Great Room-inspired baths reach new heights of opulence, with power-driven function and custom amenities combining to create the perfect haven.
By Daina Manning
Today's master baths are metamorphosing into arena-sized fantasy suites that promise to magically cure all ills, restore serenity, and provide users with every convenience and hedonistic pleasure imaginable, according to bath dealers and designers.
"Bathrooms are becoming more significant spaces," declares Carlos Mindreau, architect for Metropolitan Design & Building Co., in St. Louis, MO. "It's where we can find peace and solitude in the last frontier where it's allowable."
Today's high-end clients want all their idiosyncrasies reflected in the functionality of their master bath, believes Tom Trzcinski, CMKBD, Kitchen & Bath Concepts, in Pittsburgh, PA: "[When remodeling, they want to make] sure they can use these rooms exactly the way they want. Guys who watch MSNBC in the morning want to see [the TV] from the shower and want waterproof speakers so they can [monitor] the stock market."
Others look to the shower for creative inspiration. Trzcinski remembers a client who once got some brilliant ideas for his business while the falls of Ocho Rios, Jamaica cascaded over him and then wanted his home shower to replicate that ambience. Recalls Trzcinski, "We made it so he could sit there and have a waterfall coming down on his shoulders, because that's the way he wanted it."
Many bathrooms are becoming exponentially larger especially among aging Baby Boomers who have extra room as the children grow up and leave the nest. In fact, bathrooms are increasingly taking their cues from the Great Room concept, wherein the kitchen, dining room, family entertainment room and computer station combine as one enormous open space where a family can gather.
For the bath version, the master bathroom, closet, master bedroom and perhaps an exercise area are similarly linked but it's not about family togetherness in this area.
"It enables the adults to make a stand for their own lifestyle," believes Gary White, CMKBD, CID, president of Kitchen & Bath Design, in Newport Beach, CA. "They can listen to the music they want, watch the TV they want.
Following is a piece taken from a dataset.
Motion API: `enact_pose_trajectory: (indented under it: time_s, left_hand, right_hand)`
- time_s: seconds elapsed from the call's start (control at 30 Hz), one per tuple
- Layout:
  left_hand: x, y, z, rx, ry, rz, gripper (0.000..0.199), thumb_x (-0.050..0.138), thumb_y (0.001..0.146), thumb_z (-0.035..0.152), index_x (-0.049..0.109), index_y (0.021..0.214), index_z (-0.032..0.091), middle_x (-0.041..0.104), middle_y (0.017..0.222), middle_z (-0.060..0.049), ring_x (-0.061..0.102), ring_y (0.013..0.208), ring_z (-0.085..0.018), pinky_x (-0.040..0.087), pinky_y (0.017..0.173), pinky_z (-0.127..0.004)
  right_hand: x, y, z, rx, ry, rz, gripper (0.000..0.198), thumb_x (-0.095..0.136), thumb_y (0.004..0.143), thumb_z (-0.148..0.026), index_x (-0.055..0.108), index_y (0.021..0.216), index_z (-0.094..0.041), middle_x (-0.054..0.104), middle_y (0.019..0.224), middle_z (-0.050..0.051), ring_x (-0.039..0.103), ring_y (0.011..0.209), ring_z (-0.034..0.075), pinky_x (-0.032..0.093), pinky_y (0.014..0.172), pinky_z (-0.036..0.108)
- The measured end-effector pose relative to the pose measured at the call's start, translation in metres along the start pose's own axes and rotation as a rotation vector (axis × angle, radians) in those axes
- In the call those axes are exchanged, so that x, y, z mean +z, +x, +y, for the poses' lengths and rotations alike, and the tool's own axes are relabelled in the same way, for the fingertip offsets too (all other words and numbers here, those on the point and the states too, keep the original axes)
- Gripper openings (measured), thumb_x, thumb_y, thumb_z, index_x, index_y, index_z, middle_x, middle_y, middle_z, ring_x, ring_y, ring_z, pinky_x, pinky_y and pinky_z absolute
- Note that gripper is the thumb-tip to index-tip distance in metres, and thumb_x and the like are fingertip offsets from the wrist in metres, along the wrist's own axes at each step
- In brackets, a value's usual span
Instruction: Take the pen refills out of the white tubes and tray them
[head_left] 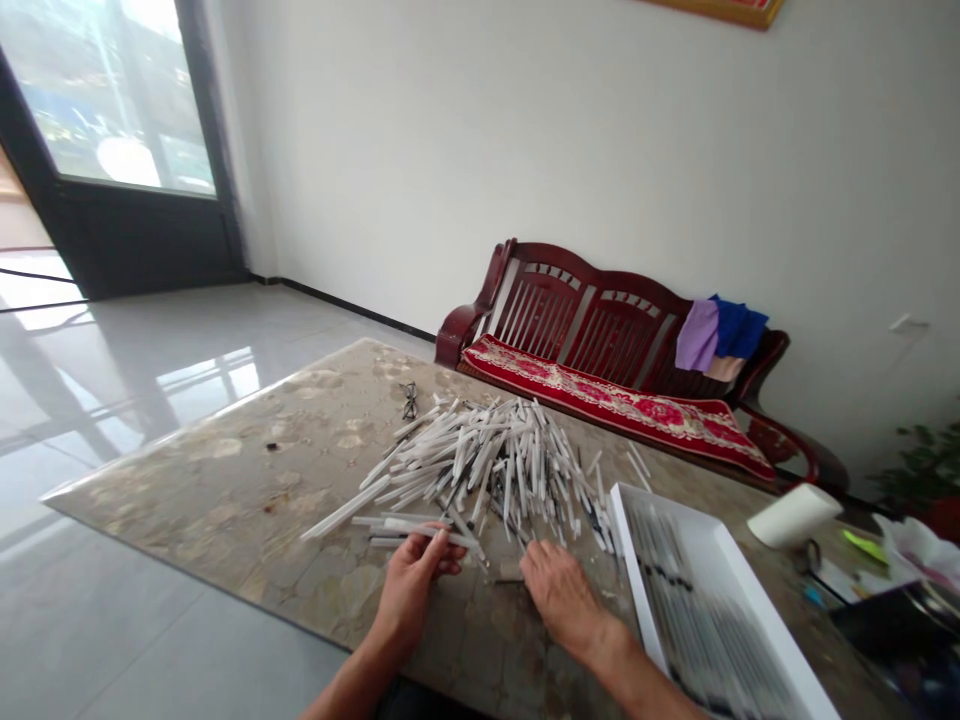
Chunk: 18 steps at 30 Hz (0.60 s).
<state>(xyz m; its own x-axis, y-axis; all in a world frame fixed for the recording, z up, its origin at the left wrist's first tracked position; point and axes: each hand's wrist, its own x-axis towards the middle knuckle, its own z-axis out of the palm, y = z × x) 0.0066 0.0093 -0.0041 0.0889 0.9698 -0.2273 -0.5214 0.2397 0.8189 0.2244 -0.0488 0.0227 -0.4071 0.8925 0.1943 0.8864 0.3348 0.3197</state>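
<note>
Figure: sorting white pens at a marbled table (247,470), seen from my own head. My left hand (411,590) was closed loosely around a few white pens (420,528), gripped near their ends so that the barrels stuck out to the left over the table. My right hand (559,595) lay flat and open, palm down, fingers spread at the near edge of the pile of pens (495,455); I could not tell whether anything lay under it. The pile sat at the middle of the table, just beyond both hands, its pens crossing at all angles.

Risks, as I judged them: the pens in my left hand were held only near one end, so a slack grip could have let them fan out or slip. The pile was loose and tangled, so dragging one pen out could have rolled others toward the table edge. The white tray (679,520), already lined with pens, lay just right of my right hand, and a careless sweep of that wrist could have knocked its rim or disturbed the rows.

Surroundings: a pair of glasses (409,400) rested beyond the pile, well apart from my hands. A white roll (795,515) lay past the tray, with blurred clutter at the far right. A wooden bench (600,340) with a red cushion stood behind the table, cloths (720,335) draped on its back. Nothing lay between my hands and the pile.
</note>
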Motion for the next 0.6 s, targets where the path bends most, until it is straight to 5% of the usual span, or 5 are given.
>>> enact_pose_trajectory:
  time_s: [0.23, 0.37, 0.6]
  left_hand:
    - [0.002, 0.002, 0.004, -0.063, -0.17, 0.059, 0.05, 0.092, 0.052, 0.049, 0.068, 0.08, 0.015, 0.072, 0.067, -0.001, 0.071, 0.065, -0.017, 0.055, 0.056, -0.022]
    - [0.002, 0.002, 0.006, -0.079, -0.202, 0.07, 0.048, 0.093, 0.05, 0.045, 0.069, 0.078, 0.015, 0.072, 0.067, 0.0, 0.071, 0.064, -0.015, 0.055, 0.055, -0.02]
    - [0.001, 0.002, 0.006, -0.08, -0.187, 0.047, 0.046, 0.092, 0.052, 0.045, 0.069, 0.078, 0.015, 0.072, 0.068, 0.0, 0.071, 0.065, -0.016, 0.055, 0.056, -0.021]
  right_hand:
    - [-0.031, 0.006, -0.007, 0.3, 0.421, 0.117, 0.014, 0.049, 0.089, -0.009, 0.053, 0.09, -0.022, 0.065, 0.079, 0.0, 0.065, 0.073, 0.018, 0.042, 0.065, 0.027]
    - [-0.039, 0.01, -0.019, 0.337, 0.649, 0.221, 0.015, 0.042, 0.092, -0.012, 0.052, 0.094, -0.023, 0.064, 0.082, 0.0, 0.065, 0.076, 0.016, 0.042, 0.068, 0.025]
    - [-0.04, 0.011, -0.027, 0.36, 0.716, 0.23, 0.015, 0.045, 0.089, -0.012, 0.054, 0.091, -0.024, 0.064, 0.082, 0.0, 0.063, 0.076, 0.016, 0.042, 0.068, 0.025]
It's like their own apartment. When the kids come home, they can blare their headbanger music to their hearts' delight and the adults can retreat to their 'apartment' and be self-sufficient."
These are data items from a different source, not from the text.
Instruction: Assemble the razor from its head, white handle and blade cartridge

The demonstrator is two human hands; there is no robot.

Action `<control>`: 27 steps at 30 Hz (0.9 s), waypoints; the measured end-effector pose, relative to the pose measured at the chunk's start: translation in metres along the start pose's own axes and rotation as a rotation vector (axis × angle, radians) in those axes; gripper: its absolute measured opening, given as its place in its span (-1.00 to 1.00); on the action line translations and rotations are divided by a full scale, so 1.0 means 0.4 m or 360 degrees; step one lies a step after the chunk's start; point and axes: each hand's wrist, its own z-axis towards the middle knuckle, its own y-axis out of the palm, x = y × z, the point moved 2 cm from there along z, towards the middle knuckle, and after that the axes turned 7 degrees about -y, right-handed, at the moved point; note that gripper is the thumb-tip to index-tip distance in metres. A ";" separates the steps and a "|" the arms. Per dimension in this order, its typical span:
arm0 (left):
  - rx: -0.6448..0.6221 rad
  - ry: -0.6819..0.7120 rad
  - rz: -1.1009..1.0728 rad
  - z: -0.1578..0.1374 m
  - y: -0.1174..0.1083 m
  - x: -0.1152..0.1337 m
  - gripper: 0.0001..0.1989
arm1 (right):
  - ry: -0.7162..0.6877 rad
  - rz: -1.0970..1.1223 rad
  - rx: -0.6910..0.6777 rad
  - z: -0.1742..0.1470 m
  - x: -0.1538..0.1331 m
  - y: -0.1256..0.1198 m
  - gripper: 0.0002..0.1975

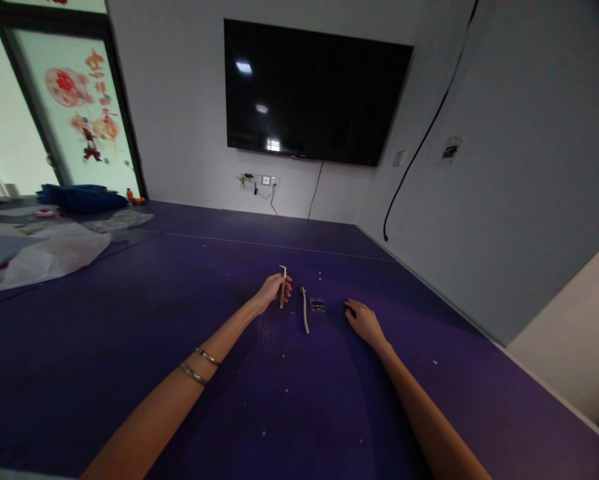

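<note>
Upright in my left hand (272, 291) is a slim metal tool (282, 288) with a bent tip, which looks like a pair of angled tweezers. The fingers are closed around it, just above the purple surface. To the right of that hand lies a thin, slightly curved pale stick (305, 312) with a darker upper end. Beside the stick is a small flat square piece (318, 305), dark with clear edges; its kind is too small to make out. My right hand (363, 319) rests palm down to the right of the square, fingers loosely bent and holding nothing.
The broad purple surface (219, 387) carries scattered white specks. At the far left lie crumpled clear plastic sheeting (64, 253) and a dark blue cloth (82, 198). A black cable (424, 140) hangs along the right wall. A television (314, 93) is mounted ahead.
</note>
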 end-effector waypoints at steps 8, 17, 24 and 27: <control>0.0016 0.0160 0.0261 -0.027 0.027 0.032 -0.90 | -0.0023 0.0003 -0.0009 -0.001 -0.003 -0.005 -0.61; 0.0036 0.0137 0.0290 -0.016 0.033 0.031 -0.86 | -0.0024 0.0068 0.0021 -0.001 0.007 0.004 -0.62; -0.0031 0.0129 0.0253 -0.013 0.026 0.037 -0.85 | -0.0060 0.0323 0.0480 0.010 -0.011 -0.050 -0.66; -0.0072 0.0129 0.0256 -0.009 0.027 0.034 -0.83 | 0.0104 0.0308 0.0367 0.023 -0.081 -0.076 -0.68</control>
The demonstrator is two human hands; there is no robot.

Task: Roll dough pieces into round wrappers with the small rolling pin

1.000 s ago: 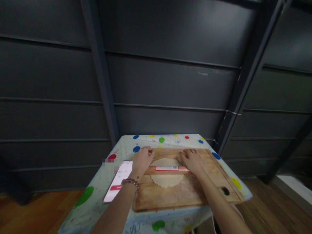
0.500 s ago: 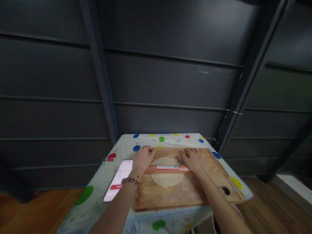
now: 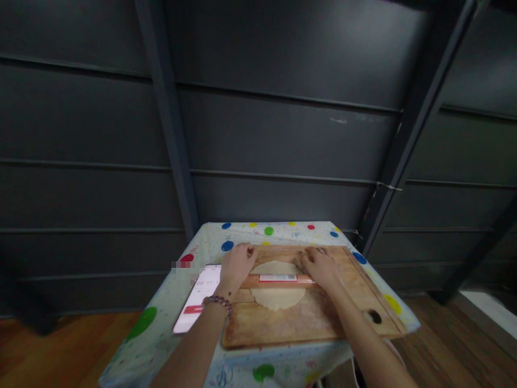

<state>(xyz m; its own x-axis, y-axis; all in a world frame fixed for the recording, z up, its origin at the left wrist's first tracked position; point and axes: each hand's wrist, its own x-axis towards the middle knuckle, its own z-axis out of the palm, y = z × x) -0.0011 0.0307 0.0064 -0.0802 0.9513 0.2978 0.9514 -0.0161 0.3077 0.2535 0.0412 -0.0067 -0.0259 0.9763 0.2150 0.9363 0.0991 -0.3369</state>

White adds that this new development is "good news for kitchen and bath designers. It's more materials to sell." He recalls one project where the bathroom was more expensive than the kitchen, and entailed more cabinetry.
"We just sold a $107,000 closet system the other day," adds Trzcinski. "It had everything that you could possibly want, integrated armoires, built in shoe polish systems."
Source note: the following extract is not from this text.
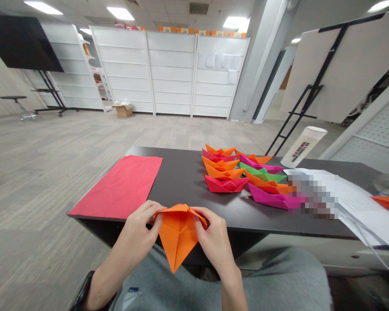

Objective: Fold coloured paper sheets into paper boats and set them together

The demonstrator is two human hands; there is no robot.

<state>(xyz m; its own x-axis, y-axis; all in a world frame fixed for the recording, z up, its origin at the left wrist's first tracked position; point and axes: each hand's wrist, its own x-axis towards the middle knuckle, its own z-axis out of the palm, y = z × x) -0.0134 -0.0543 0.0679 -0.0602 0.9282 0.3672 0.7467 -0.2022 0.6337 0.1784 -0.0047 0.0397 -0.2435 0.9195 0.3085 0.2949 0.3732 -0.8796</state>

Similarly, Gail Drury, CKD, CBD, Drury Design, in Glen Ellyn, IL, cites a recent project where "originally, there were a lot of walls, it was very busy. We completely opened everything up took all the walls and closets out, put in some skylights." The lower level became a combination dressing area and "movie star" closet that included built-in cabinetry with storage for shoes and sweaters. A big island made of back-to-back dressers offered a continuous top: a perfect spot to open up one's luggage and pack, Drury notes.
The mini-kitchen is also emerging as a central component of the "great bathroom." Trzcinski has installed cappuccino makers and juice bars, while Drury's recent mega-bath included a little refrigerator and sink, tucked away in a vanity-style cabinet. A make-up area, sauna and dressing room completed that dream-come-true space, along with a master bath with super shower, whirlpool and flat screen TV.
"I'm doing TVs in almost every bathroom," says Drury. "It's a retreat. We're putting chairs in master baths now, so people can sit down and talk, read a book." Sound systems, microwaves, fireplaces, exercise equipment and even home office space can be included in this new grown-up wonderland.